Pseudotocinclus

Scientific classification
- Kingdom: Animalia
- Phylum: Chordata
- Class: Actinopterygii
- Order: Siluriformes
- Family: Loricariidae
- Tribe: Otothyrini
- Genus: Pseudotocinclus Nichols, 1919
- Type species: Pseudotocinclus intermedius Nichols, 1919

= Pseudotocinclus =

Genus of fishes

Pseudotocinclus is a genus of armored catfishes native to South America.

==Species==
There are currently three recognized species in this genus:
- Pseudotocinclus juquiae Takako, Oliveira & Oyakawa, 2005
- Pseudotocinclus parahybae Takako, Oliveira & Oyakawa, 2005
- Pseudotocinclus tietensis (Ihering (pt), 1907)

==Distribution and habitat==
Species of Pseudotocinclus are found in the upper Tietê River basin in the ribeirão Grande, a tributary of the middle course of the rio Paraíba do Sul, Pindamonhangaba, in the headwaters of rio Itatinga, a coastal river of São Paulo, and in the upper and lower courses of the Juquiá River of the Ribeira de Iguape River basin, all rivers of São Paulo, Brazil. Like other members of the subfamily Hypoptopomatinae, Pseudotocinclus is primarily herbivorous and is more commonly found at or near the upper portion of the water column. It lives in close association with sub-surface structures provided by submerged tree branches, aquatic macrophytes, and terrestrial grass blades growing along creek margins and extending into the water.

==Description==
The genus Pseudotocinclus can be distinguished from other genera of the subfamily Hypoptopomatinae by the presence of a caudal peduncle that is nearly square in cross section from the posterior base of the dorsal fin to the caudal fin, as well as having 26 or more plates along the lateral line, a dorsally positioned eye, an exposed preopercle, and an abdomen covered with numerous small platelets.

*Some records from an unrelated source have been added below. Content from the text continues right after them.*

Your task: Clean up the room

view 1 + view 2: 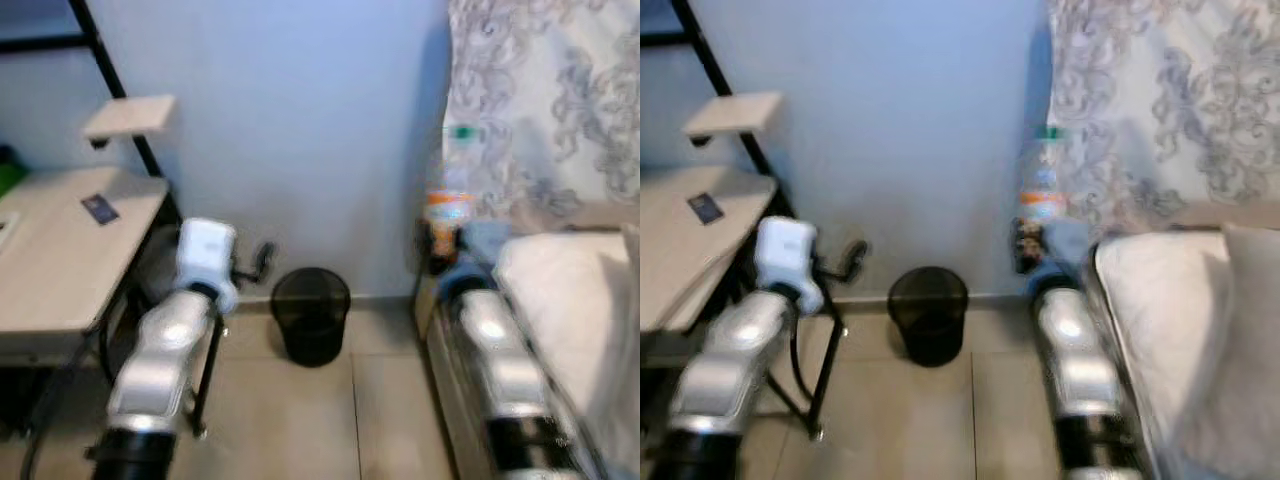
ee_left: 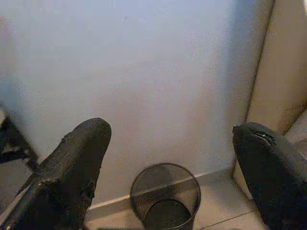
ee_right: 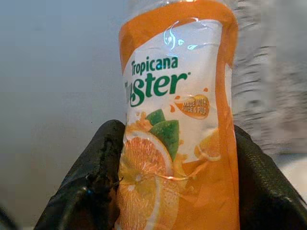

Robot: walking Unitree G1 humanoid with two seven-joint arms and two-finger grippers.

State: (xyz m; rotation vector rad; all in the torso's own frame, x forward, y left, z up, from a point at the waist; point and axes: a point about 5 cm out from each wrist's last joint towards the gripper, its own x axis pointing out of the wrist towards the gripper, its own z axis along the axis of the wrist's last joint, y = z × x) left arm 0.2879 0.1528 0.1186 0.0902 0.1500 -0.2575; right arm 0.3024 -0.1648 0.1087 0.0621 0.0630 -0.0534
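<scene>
At the far left stands a pale wooden desk (image 1: 60, 260) on a black metal frame, with a small dark card (image 1: 99, 209) lying flat on its top and a little wooden shelf (image 1: 130, 115) fixed to the frame above it. Just beside the desk's edge, the left arm reaches forward and its left gripper (image 2: 168, 158) hangs in the air with its two black fingers (image 2: 72, 167) spread wide apart and nothing between them. In the left wrist view the fingers frame a black mesh wastebasket (image 2: 165, 196) standing on the tiled floor (image 1: 300, 420) against the pale blue wall (image 1: 300, 130); the basket lies below and ahead of that claw, well apart from it.

In the head views the wastebasket (image 1: 311, 315) sits between the two arms. To the right, the right gripper (image 3: 177, 163) is clamped on a plastic juice bottle (image 3: 180, 120) with an orange Tropicana Twister label; the black fingers (image 3: 96, 167) press on either side of its lower body, and the bottle stands upright out of them. In the left eye view the bottle (image 1: 452, 190) is held up in front of a patterned curtain (image 1: 550, 100), above the corner of a bed (image 1: 570, 300) with white bedding at the far right.
</scene>
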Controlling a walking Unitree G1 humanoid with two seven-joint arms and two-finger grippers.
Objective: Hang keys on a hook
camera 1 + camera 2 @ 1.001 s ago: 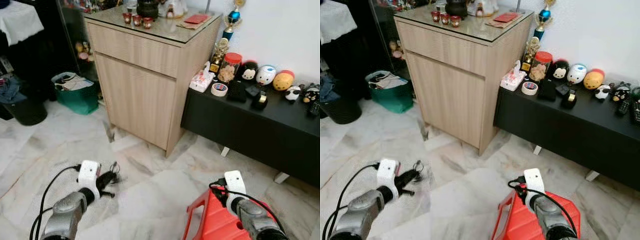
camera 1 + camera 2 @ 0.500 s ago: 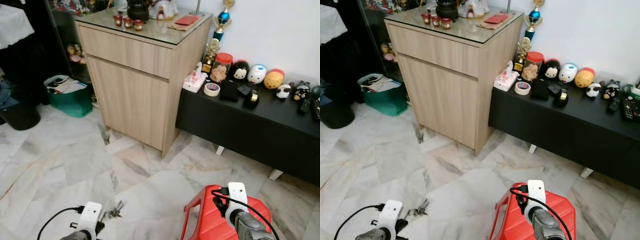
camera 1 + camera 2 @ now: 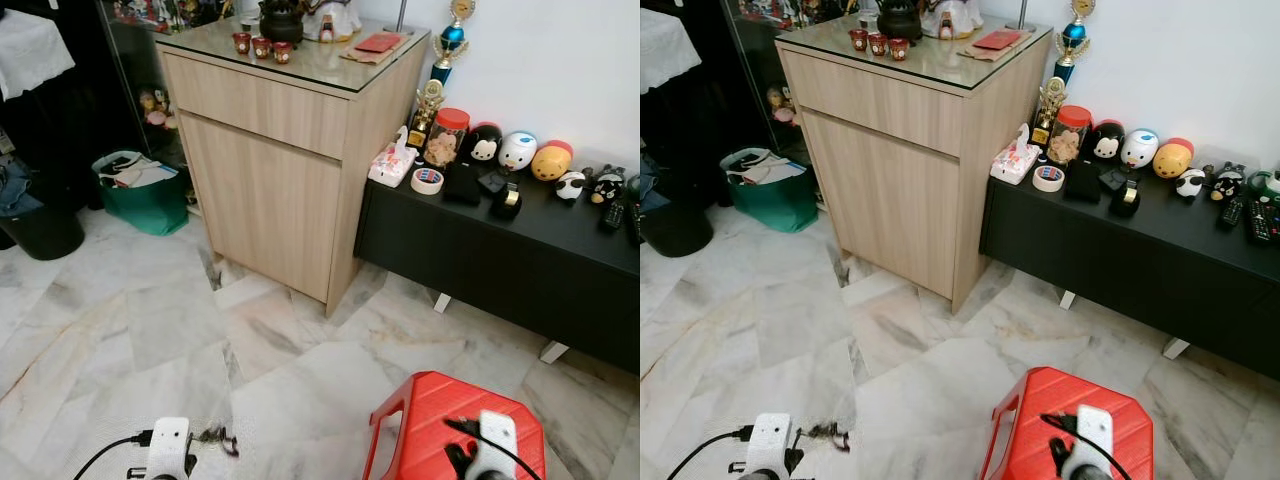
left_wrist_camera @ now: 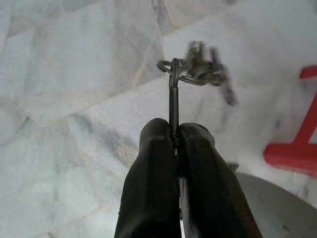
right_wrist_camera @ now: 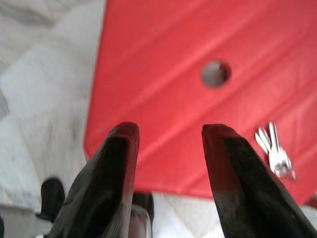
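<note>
The left gripper (image 4: 176,136) is pinched tight on a thin metal shaft, and the bunch of keys (image 4: 198,69) hangs from a ring at its far end — just beyond the fingertips, over the marble floor (image 3: 150,330). The right gripper (image 5: 168,134) hovers with fingers spread above a red plastic stool (image 5: 198,99) — a second set of silver keys (image 5: 275,151) lies on the seat beside one fingertip.

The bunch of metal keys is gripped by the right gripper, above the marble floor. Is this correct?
Not the right one. The left gripper pinches the bunch of metal keys above the marble floor, as the left wrist view shows; the right gripper is open.
</note>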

The presence of a small naked area on the snout tip distinguishes P. tietensis from P. parahybae and P. juquiae, which have the snout tip covered with small platelets. In addition, P. tietensis has four transverse dark-brown bands on the dorsum coalesced with the midlateral stripe instead of three as in the other two species. P. juquiae is distinguished from the other species by having a very prominent and conspicuous ring structure around the eye. The three species also differ from their congeners by meristics and morphometrics.